Task 1: Wake Word Lipreading

Task 2：Target Speaker Lipreading

Challenge Website:

https://mispchallenge.github.io/ICME2024/

Organizers

Jun Du

University of Science and Technology of China

jundu@ustc.edu.cn

Chin-Hui Lee

Georgia Institute of Technology

chl@ece.gatech.edu

Sabato Marco Siniscalchi

Kore University of Enna

marco.siniscalchi@unikore.it

Low-power Efficient and Accurate Facial-Landmark Detection for Embedded Systems

Challenge Description

In the field of computer vision, facial-landmark detection is crucial for applications like augmented reality and facial recognition. This competition invites participants to develop a lightweight, efficient deep learning model for accurate facial landmark detection across diverse expressions and lighting conditions. The model should be suitable for low-power, real-time performance on embedded systems, especially MediaTek’s Dimensity Series platform. Participants will use the model to identify 51 specific facial landmarks in a test dataset, submitting results as TXT files. Accuracy is assessed based on the mean error, normalized by inter-ocular distance.

Challenge Website:

https://pairlabs.ai/ieee-icme-2024-grand-challenges/

Organizers

Po-Chi Hu

Pervasive Artificial Intelligence Research (PAIR) Labs

pochihu@nycu.edu.tw

Jiun-In Guo

Intelligent Vision System (IVS) Lab, National Yang Ming Chiao Tung University (NYCU),

jiguo@nycu.edu.tw

Marvin Chen

MediaTek

marvin.chen@mediatek.com

Hsien-Kai Kuo

MediaTek

hsienkai.kuo@mediatek.com

Chia-Chi Tsai

AI System (AIS) Lab, National Cheng Kung University (NCKU), Taiwan

cctsai@gs.ncku.edu.tw

Multi-Modal Video Reasoning and Analyzing Competition (MMVRAC)

Challenge Description:

Given the enormous amount of multi-modal multi-media information that we encounter in our daily lives (including visuals, sounds, texts, and interactions with their surroundings), we humans process such information with great ease.

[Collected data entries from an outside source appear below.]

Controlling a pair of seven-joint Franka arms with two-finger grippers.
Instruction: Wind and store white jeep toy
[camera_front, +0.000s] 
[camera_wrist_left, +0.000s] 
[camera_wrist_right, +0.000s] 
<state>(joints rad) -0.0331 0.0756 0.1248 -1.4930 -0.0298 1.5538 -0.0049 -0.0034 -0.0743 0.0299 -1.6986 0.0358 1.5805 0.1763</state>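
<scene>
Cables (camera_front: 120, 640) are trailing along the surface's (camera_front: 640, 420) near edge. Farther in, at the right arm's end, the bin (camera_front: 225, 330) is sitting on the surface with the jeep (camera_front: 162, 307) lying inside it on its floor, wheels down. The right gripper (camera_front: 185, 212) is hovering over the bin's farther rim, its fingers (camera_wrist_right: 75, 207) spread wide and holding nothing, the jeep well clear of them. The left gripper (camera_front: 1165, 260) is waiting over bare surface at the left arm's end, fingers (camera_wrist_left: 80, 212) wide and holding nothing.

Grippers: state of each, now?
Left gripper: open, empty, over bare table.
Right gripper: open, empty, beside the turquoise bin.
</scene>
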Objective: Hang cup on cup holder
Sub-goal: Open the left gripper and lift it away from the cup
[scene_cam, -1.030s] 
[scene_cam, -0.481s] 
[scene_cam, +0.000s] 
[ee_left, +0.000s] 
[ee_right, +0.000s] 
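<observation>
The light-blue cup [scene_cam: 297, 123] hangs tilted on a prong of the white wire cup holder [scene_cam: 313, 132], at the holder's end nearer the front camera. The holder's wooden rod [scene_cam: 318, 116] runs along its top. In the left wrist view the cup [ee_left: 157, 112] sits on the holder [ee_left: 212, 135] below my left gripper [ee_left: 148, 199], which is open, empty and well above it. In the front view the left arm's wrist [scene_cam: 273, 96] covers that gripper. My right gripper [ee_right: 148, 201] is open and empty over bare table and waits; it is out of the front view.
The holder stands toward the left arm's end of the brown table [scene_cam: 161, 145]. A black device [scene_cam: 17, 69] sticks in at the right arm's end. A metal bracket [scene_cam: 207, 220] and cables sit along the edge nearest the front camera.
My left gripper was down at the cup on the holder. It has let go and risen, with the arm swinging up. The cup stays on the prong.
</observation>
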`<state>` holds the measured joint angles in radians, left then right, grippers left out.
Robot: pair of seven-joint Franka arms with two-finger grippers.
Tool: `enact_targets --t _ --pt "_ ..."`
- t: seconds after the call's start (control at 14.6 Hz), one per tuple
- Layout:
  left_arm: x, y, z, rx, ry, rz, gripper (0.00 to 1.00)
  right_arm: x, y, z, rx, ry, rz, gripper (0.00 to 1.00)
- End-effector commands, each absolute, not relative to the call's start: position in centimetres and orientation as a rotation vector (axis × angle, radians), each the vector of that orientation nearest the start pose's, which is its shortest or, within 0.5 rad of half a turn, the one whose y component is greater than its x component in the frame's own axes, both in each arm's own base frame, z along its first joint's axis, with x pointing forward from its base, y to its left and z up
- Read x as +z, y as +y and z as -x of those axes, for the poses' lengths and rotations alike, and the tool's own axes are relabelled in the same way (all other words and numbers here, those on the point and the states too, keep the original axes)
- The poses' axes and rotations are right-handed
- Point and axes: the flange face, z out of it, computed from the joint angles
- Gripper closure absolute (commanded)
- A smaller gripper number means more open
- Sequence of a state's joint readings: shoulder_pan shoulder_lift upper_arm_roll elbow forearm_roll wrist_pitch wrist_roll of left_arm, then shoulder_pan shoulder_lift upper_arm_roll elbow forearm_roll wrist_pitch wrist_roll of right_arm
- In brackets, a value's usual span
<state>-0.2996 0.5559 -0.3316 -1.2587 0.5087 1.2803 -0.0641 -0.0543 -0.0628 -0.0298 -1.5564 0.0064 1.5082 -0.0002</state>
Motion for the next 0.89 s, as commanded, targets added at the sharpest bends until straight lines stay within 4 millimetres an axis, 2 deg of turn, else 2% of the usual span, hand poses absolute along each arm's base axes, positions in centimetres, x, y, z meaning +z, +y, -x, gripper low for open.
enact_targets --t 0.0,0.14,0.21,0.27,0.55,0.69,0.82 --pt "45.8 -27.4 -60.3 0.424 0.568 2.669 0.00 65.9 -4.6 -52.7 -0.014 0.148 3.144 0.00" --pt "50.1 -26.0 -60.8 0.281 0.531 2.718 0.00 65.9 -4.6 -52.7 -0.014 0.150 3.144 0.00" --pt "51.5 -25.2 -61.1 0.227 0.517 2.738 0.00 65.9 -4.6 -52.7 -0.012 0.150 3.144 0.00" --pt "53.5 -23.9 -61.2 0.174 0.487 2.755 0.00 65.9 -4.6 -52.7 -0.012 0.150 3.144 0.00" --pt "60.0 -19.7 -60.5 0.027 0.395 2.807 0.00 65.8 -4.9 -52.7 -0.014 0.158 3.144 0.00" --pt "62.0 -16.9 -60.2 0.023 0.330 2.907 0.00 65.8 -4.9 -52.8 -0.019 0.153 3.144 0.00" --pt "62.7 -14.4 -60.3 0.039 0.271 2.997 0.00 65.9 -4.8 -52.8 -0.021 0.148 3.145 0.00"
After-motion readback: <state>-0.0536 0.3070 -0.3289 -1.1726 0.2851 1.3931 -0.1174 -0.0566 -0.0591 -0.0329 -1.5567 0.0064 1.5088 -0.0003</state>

For machines to assist us in holistic understanding and analysis of events, or even achieve such sophistication of human intelligence (e.g., Artificial General Intelligence (AGI)), they need to process visual information from real-world videos, alongside complementary audio and textual data, about the events, scenes, objects, actions, and interactions.

Hence, we hope to further advance such developments in multi-modal video reasoning and analyzing for different scenarios and real-world applications through this Grand Challenge using various challenging multi-modal datasets with different types of computer vision tasks (i.e., video grounding, spatiotemporal event grounding, video question answering, sound source localization, person reidentification, attribute recognition, pose estimation, skeleton-based action recognition, spatiotemporal action localization, behavioral graph analysis, animal pose estimation and action recognition).

Challenge Website:

https://sutdcv.github.io/MMVRAC

Organizers

Jun Liu